[Stored entries]
--- START ---

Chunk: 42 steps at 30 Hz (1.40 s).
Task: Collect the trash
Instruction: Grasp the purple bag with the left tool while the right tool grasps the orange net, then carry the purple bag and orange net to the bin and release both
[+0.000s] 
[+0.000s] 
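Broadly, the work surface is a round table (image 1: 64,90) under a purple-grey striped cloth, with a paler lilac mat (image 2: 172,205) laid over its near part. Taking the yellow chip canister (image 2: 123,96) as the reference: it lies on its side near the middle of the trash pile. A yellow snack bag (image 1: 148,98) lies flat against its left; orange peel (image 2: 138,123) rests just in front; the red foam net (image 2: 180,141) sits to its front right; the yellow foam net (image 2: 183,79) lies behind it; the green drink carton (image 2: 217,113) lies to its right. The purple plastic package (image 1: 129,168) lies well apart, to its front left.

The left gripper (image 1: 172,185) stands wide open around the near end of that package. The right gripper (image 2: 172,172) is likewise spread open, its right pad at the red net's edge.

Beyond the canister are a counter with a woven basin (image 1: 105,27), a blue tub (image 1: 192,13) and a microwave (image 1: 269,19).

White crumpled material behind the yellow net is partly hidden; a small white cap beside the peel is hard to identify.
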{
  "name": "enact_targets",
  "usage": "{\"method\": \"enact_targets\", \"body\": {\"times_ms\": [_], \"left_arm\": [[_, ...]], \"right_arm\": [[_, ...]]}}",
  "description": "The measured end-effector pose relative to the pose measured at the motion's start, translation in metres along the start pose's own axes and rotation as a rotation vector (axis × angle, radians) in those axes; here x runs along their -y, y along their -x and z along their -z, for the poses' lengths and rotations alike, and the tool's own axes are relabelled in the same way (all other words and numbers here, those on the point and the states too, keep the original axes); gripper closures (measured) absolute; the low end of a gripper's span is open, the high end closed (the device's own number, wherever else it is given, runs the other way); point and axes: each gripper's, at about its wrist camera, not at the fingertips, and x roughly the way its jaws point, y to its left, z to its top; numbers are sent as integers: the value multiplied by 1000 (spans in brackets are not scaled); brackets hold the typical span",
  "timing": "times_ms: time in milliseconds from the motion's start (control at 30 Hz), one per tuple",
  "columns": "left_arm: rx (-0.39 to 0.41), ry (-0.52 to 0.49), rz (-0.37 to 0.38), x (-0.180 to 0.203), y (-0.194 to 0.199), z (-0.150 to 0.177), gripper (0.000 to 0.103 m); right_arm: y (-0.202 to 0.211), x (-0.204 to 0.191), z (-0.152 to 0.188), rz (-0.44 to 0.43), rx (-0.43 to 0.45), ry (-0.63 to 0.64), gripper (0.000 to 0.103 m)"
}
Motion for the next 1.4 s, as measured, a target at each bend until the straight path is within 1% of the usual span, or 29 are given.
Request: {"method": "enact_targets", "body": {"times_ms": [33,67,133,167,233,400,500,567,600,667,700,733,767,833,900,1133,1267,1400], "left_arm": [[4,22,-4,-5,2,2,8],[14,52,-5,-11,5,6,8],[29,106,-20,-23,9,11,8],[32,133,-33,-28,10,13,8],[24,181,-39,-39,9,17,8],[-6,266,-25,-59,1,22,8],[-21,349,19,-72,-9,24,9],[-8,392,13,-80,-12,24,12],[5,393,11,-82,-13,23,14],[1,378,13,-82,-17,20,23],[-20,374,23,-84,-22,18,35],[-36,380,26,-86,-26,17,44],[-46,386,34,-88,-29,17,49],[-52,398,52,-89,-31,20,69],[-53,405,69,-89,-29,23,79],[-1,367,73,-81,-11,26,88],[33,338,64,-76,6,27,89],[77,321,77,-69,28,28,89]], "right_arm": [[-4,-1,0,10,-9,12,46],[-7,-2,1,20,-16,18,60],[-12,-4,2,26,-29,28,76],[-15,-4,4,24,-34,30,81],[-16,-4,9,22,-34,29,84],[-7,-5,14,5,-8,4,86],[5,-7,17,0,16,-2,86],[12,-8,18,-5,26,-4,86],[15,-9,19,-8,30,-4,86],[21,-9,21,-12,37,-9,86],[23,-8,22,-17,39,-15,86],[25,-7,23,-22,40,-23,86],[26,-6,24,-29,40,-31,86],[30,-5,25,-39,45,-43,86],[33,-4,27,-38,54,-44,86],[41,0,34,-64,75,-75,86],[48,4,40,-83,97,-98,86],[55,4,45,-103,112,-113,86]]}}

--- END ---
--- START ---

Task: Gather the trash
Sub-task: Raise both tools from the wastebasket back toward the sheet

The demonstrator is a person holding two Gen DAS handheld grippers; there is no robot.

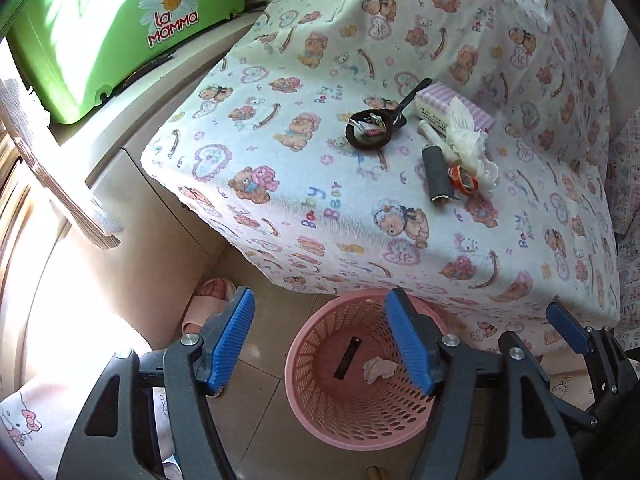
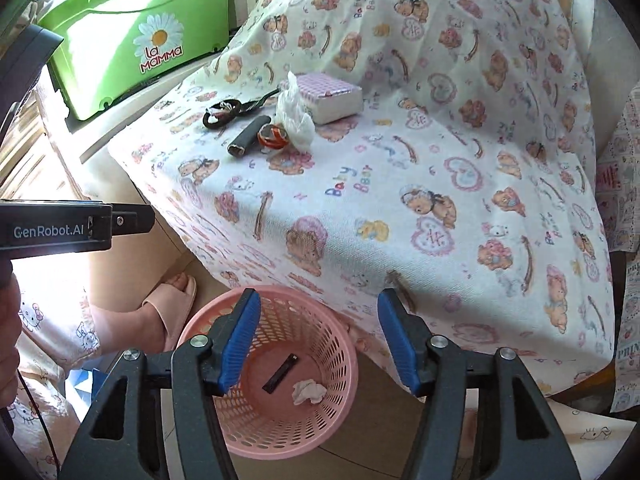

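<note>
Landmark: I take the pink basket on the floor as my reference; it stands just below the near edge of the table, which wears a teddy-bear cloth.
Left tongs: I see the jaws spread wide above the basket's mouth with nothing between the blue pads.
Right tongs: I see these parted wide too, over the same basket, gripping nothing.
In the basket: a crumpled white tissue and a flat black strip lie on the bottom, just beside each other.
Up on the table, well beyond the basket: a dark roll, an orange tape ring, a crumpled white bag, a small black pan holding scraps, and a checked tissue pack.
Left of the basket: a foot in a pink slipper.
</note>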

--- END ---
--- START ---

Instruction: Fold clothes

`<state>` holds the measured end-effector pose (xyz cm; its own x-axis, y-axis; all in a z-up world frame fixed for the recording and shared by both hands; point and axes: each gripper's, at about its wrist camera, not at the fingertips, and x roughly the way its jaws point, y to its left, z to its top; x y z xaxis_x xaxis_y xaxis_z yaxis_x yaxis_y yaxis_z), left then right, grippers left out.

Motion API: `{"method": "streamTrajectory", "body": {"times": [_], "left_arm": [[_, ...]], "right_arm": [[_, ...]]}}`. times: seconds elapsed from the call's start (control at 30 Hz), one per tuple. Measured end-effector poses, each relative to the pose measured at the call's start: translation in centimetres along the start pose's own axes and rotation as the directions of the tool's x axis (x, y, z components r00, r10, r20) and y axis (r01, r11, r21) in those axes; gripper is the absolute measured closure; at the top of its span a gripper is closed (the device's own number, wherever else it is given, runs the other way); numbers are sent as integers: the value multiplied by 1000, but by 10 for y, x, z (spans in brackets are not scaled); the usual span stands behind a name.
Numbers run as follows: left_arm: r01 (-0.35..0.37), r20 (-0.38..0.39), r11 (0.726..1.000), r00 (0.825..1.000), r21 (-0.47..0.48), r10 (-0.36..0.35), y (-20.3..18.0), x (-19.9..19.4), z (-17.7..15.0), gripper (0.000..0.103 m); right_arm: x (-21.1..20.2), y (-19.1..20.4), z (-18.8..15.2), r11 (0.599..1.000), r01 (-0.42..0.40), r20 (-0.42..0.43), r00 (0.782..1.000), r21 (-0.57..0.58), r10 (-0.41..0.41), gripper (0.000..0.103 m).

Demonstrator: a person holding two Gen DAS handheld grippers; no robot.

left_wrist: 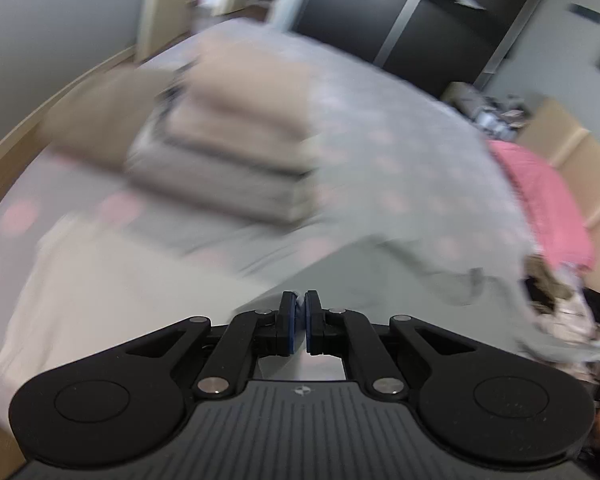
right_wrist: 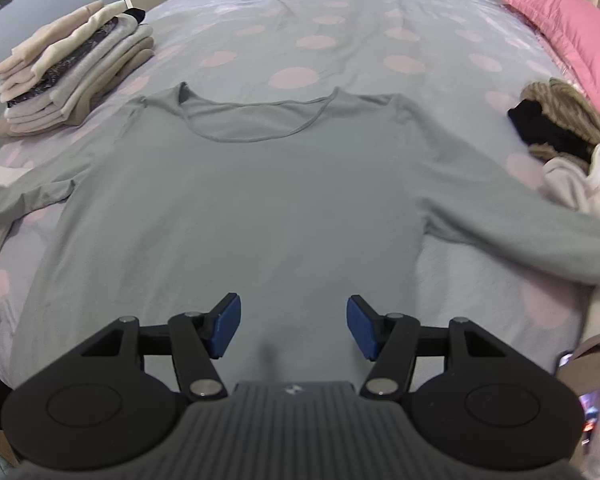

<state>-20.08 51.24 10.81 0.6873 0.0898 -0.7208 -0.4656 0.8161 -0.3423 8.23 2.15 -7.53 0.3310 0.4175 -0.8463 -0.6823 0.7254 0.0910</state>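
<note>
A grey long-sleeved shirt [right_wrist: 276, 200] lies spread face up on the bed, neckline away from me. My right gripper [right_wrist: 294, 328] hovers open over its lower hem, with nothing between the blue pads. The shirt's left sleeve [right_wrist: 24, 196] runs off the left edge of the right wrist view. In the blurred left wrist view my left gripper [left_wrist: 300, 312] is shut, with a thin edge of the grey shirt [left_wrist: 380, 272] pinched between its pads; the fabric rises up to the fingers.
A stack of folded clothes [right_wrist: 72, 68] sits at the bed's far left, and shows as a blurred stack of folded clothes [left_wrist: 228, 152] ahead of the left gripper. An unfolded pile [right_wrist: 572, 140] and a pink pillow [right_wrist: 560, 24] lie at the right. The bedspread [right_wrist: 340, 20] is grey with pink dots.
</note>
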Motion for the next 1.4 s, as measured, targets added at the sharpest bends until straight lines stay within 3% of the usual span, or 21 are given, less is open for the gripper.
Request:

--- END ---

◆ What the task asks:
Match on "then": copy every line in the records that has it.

◆ Your response:
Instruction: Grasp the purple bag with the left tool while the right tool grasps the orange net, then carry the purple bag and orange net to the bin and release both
`<state>` holds the measured end-effector pose (xyz cm; its own x-axis, y-axis; all in a z-up world frame fixed for the recording and shared by both hands; point and axes: each gripper's, at about its wrist camera, not at the fingertips, and x roughly the way its jaws point, y to its left, z to its top; x y z xaxis_x xaxis_y xaxis_z yaxis_x yaxis_y yaxis_z), left then right, grippers left out.

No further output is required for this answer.